I recently ventured overseas for a family wedding to Vanuatu, where you could say, I encountered some logistical hurdles. I’ll start from the beginning…

I had a 7am flight to Vanuatu with a connecting flight through to Sydney, with an expected layover of just under 2 hours. Being the intelligent readers you all are, you may have come to the assumption that this layover blew out. It was now an 8 hour stopover! This happens from time to time so it’s no biggie, however, when I asked for my wheelchair back (I was ushered over from the plane to the departing gate in an aisle chair), the support staff responded with “I’m sorry sir, we can’t retrieve it”. Then to make matters worse, they provided a substitute wheelchair that was far from operational for myself. I expressed my concern that getting around in this subpar contraption for the next few hours was simply unworkable. And to the staff’s credit, they were very accommodating by putting me in the business lounge to pass the next few hours.

Eventually I board the plane and arrive in Vanuatu, where I’m pumped and eager to get to the resort so I can relax with a cheeky shiraz. Of course to do so, I’ll need my trusty wheelchair. As I am sitting patiently in the aisle chair at baggage claim awaiting my luggage, I ask the staff member who was ushering me “My wheelchair will come here, yes?” She smiles and replies with “YES” (I think she was humouring me, though we must keep in mind that English is not her first language).

Several minutes pass, the luggage items slowly dwindle away and in which case I have collected my bag but not my wheelchair. As you could imagine numerous discussions have taken place in this time, but the more amusing exchange was near the end of this escapade. I was approached timidly by an airport staff member, as I sat there marooned by three Vanuatu airport staff, instructing me that my wheelchair was left in Sydney. Then in the action of retreat, the airport staff member asked “you okay?” I politely let the airport staff member know I will not be okay and I need my wheelchair to get around the island. I was then taken to service desk and filled out the relevant forms, with the much needed help from the resort manager who was waiting for me.

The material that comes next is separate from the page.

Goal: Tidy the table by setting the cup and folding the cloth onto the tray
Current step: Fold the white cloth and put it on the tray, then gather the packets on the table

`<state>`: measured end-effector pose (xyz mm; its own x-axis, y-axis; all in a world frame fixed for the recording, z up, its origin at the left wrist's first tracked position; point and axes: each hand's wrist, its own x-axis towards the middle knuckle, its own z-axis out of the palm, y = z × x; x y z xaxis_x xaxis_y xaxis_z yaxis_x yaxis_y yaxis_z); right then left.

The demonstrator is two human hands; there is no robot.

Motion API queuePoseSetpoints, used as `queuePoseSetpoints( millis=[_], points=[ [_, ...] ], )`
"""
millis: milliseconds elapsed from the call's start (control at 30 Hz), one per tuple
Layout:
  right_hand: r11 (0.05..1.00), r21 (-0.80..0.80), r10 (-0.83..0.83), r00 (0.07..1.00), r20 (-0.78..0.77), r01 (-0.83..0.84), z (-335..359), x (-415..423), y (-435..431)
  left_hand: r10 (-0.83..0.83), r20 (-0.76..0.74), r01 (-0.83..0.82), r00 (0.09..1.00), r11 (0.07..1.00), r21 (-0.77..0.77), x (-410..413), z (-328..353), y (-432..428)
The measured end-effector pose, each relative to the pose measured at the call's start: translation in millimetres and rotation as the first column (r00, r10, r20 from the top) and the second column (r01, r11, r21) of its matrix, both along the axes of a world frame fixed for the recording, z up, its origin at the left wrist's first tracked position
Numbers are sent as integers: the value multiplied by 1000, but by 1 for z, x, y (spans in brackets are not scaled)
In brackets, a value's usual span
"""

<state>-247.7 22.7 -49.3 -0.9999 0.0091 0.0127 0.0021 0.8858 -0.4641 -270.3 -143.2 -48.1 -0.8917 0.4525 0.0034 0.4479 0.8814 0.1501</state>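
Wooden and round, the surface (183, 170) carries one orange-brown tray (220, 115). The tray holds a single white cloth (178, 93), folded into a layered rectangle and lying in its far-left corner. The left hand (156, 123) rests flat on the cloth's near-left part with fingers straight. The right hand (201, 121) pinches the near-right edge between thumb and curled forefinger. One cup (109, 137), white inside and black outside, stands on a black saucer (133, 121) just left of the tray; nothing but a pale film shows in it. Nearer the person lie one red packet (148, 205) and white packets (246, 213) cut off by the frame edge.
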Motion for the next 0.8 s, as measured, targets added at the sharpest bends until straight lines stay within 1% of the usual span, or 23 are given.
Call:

I eventually arrived at the resort after 15 hours in transit, including the bumpy drive in the dark through torrential rain. By now, as you would all appreciate, I was exhausted and ready to turn in for the night. But not in this story!

As I approached Villa 14, pushing in my rickety wheelchair supplied by the Vanuatu Airport in the pouring rain and sinking sand, I hear cries of laughter get louder with each metre gained. As I enter the villa, it feels like I’m entering a Roman Bathhouse with way too much male nudity for my liking. Great, my roommate decided to hold another bucks party for the groom. Thankfully I received my wheelchair the next evening, and overall a very enjoyable wedding and weekend was had.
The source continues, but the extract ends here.